TASK DESCRIPTION: Line by line, restate the material exactly.

GIVEN MATERIAL:
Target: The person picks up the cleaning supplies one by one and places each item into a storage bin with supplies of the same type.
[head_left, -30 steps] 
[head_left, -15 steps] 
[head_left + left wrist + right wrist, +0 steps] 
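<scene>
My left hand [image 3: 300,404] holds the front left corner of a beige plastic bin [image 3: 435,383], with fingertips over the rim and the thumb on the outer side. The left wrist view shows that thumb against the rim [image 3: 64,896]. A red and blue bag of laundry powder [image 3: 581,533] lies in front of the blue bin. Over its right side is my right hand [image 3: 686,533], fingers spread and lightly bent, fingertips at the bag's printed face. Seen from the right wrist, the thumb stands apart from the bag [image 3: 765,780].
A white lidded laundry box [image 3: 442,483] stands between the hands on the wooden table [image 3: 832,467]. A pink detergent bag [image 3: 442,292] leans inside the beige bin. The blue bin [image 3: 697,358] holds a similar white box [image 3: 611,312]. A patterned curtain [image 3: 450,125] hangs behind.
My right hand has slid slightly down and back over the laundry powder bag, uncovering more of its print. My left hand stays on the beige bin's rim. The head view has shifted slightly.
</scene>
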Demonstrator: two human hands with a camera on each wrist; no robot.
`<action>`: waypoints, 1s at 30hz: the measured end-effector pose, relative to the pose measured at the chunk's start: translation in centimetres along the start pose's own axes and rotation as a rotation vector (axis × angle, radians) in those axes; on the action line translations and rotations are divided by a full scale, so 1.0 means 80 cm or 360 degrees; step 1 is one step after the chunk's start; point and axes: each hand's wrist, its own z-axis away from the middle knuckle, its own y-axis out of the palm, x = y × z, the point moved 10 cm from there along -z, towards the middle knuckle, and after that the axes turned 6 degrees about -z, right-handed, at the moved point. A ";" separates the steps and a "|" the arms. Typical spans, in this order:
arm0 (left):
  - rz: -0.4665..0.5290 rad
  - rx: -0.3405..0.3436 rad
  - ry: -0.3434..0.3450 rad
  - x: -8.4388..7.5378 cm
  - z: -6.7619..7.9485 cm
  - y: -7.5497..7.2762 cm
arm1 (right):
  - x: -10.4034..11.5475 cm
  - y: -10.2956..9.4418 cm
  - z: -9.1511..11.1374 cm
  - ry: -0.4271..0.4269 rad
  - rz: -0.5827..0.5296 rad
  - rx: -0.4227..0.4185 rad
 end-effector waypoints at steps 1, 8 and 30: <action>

OUTPUT OF THE TASK:
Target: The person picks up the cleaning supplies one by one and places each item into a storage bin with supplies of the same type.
[head_left, -30 steps] 
[head_left, -15 steps] 
[head_left + left wrist + right wrist, +0 steps] 
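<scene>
My left hand [image 3: 300,404] holds the front left corner of a beige plastic bin [image 3: 435,383], with fingertips over the rim and the thumb on the outer side. The left wrist view shows that thumb against the rim [image 3: 64,896]. A red and blue bag of laundry powder [image 3: 581,533] lies in front of the blue bin. Over its right side is my right hand [image 3: 686,533], fingers spread and lightly bent, fingertips at the bag's printed face. Seen from the right wrist, the thumb stands apart from the bag [image 3: 765,780].
A white lidded laundry box [image 3: 442,483] stands between the hands on the wooden table [image 3: 832,467]. A pink detergent bag [image 3: 442,292] leans inside the beige bin. The blue bin [image 3: 697,358] holds a similar white box [image 3: 611,312]. A patterned curtain [image 3: 450,125] hangs behind.
My right hand has slid slightly down and back over the laundry powder bag, uncovering more of its print. My left hand stays on the beige bin's rim. The head view has shifted slightly.
</scene>
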Demonstrator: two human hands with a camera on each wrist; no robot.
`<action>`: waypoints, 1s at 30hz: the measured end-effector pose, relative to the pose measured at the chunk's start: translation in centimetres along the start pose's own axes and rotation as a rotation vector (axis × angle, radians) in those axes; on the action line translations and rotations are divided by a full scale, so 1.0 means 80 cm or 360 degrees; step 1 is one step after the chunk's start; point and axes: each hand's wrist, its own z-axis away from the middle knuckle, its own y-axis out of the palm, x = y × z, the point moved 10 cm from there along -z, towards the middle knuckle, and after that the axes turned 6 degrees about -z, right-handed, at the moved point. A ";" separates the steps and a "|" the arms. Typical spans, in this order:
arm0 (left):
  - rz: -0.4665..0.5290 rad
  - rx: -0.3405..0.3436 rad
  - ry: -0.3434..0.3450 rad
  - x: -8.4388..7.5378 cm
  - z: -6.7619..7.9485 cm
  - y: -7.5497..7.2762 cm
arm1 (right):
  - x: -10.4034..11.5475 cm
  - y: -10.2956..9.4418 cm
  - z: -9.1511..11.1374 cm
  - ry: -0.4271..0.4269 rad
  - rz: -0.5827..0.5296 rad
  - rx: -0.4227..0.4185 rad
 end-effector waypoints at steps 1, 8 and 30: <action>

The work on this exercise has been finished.